[GOAL OF THE EXERCISE]: The first line of the data below and every line after it, through the one with "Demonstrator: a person", must be transcribed without change.

[DATASET EXCERPT]:
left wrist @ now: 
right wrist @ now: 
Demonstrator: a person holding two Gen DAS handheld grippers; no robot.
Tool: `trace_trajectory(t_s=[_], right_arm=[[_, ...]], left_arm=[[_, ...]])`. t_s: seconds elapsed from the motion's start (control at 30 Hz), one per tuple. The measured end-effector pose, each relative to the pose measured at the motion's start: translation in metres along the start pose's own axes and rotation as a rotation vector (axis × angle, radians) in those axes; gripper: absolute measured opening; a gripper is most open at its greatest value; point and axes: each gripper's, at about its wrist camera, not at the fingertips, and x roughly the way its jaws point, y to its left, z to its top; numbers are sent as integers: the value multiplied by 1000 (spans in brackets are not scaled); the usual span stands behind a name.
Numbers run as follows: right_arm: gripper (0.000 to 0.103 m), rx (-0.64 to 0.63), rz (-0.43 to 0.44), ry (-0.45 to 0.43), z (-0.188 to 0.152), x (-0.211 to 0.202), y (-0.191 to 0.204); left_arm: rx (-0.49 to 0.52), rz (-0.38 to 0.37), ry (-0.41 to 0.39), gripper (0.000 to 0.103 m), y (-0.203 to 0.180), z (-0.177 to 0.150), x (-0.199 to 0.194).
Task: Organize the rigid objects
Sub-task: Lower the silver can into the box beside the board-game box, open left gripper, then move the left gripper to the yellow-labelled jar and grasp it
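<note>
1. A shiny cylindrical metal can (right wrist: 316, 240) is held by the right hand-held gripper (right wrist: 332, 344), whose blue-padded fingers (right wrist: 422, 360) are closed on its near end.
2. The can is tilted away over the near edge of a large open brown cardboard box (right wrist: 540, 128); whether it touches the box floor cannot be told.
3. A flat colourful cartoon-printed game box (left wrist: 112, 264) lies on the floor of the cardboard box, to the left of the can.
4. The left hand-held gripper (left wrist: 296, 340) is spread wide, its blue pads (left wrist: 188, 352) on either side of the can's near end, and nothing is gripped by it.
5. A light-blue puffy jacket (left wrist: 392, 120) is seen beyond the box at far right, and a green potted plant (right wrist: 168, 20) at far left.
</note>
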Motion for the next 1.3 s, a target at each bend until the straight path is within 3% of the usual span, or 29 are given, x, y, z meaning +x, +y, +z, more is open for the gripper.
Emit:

[ANSWER TO THIS EXERCISE]:
left wrist @ now: 
right wrist @ now: 
Demonstrator: a person holding two Gen DAS handheld grippers; no robot.

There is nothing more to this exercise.